La grève générale de 1953
En 1953, huit ans après la reconstruction, le sentiment d’appartenance à un Etat des ouvriers et paysans se faisait très peu ressentir. Cela n’a pas de quoi étonner puisque le gouvernement a pris la décision d’augmenter les cadences de travail sans contrepartie. Ce fut le déclencheur de la première grande grève générale d’après guerre. Des centaines de milliers de travailleurs sont descendus dans les rues, encouragés par la grève spontanée des ouvriers du chantier de construction de l’avenue Staline à Berlin-est. Plus d’un millier d’entreprises et de coopératives se sont mis en grève et un nombre conséquent d’entre elles ont eu des comités de grève élus par les ouvriers. Les revendications du mouvement sont rapidement devenus politiques: démission des dirigeants du SED, élections libres, libération des prisonniers politiques et réunification du pays. Le 17 juillet 1953 marque l’apogée du mouvement. Les sièges locaux du SED subirent des attaques des travailleurs. A Görlitz, dans le district de Dresde, ce fut une véritable insurrection puisque le maire et le conseil municipal furent démis de leur fonction par 30 000 travailleurs qui ont ensuite constitués une milice. Dans ce mouvement les travailleurs insurgés ont symbolisé le fait que l’on ne passe pas au socialisme par des mesures administratives mais bien par la démocratisation de l’économie et de la production.
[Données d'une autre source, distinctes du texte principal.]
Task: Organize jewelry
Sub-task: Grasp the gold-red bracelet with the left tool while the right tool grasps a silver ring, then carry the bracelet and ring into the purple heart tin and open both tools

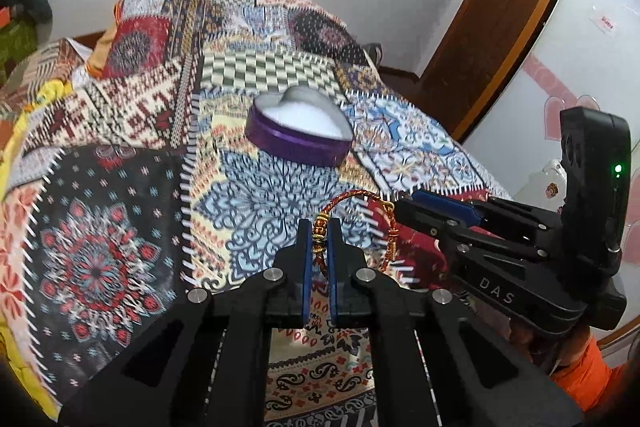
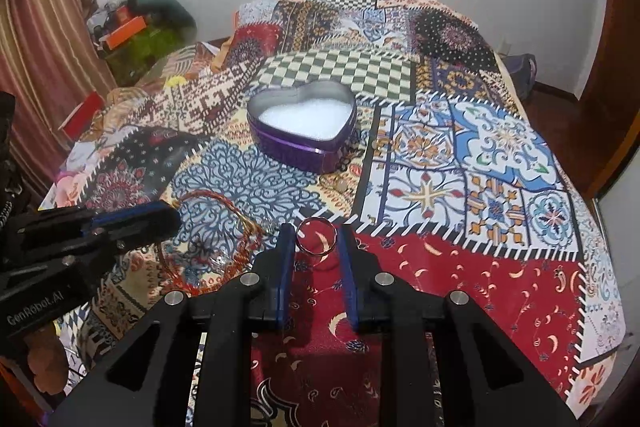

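My left gripper (image 1: 319,227) is shut on a red braided bracelet (image 1: 352,197) with gold beads, held above the bed; the bracelet loops to the right toward my right gripper (image 1: 404,205). In the right wrist view my right gripper (image 2: 316,233) is shut on a silver ring (image 2: 316,235) held between its tips. The left gripper (image 2: 160,217) and the bracelet (image 2: 224,211) show at the left there. An open purple heart-shaped box (image 1: 298,143) with white lining sits on the patchwork bedspread ahead; it also shows in the right wrist view (image 2: 304,151).
A patchwork bedspread (image 2: 500,163) covers the bed. A small pale item (image 2: 342,183) lies just in front of the box. Clutter and a striped curtain (image 2: 36,39) stand at the left; a wooden door (image 1: 492,23) is at the right.
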Demonstrator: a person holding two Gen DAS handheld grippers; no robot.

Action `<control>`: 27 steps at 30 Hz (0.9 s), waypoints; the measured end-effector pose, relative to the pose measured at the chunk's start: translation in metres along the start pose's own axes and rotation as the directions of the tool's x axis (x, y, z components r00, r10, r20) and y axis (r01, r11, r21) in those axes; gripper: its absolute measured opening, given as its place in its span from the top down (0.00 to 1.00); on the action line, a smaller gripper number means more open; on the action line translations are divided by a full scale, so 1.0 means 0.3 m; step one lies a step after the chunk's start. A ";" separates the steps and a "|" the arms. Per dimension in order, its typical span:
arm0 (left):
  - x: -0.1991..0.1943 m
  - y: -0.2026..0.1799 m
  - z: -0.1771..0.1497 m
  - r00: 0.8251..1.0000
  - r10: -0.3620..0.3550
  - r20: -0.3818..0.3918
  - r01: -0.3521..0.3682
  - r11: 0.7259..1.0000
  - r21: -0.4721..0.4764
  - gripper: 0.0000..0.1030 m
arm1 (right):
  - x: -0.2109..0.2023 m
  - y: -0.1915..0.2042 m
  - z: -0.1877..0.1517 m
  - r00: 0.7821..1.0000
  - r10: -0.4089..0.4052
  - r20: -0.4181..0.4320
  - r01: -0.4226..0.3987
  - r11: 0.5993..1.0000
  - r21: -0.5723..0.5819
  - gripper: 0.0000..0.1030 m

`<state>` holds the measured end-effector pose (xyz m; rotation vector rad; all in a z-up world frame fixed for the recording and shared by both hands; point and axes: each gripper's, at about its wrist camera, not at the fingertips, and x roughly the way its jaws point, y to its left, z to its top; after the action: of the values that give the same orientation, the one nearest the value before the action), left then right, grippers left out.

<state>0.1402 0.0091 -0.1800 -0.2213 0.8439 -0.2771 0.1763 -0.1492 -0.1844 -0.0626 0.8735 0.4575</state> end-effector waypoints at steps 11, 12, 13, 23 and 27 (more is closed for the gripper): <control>-0.116 -0.028 0.064 0.994 0.021 0.109 -0.023 1.000 0.020 0.95 | -0.094 0.015 0.032 0.996 -0.008 0.084 0.008 1.000 -0.002 0.81; -0.124 -0.031 0.073 0.993 0.022 0.120 -0.025 0.999 0.022 0.95 | -0.104 0.015 0.039 0.995 -0.008 0.096 0.009 1.000 -0.001 0.81; -0.128 -0.031 0.078 0.992 0.024 0.127 -0.027 0.999 0.023 0.95 | -0.109 0.014 0.042 0.995 -0.009 0.101 0.009 1.000 0.000 0.81; -0.176 -0.041 0.164 0.975 0.032 0.222 -0.040 0.999 0.034 0.95 | -0.147 -0.016 0.103 0.985 -0.017 0.173 0.014 1.000 0.017 0.81; -0.169 -0.039 0.198 0.969 0.029 0.244 -0.040 0.998 0.038 0.95 | -0.140 -0.026 0.122 0.982 -0.020 0.187 0.016 1.000 0.025 0.81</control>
<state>0.1514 0.0196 -0.1026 -0.1956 0.5977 -0.2297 0.1828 -0.1627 -0.1303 -0.0053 0.6921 0.4289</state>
Les autorités ont réagit avec une grande violence face au potentiel révolutionnaire de ce mouvement. Les SED s’est appuyé sur les chars soviétiques pour chasser les foules des rues et imposer la reprise du travail. Dans les semaines qui suivirent les 17 juin, la Stasi (police secrète) procéda à plus de 10 000 arrestations et on dénombra 55 morts. L’insurrection écrasée, le mécontentement était toujours bien présent. Cela poussa des dizaines de milliers de personnes à s’exiler en RFA.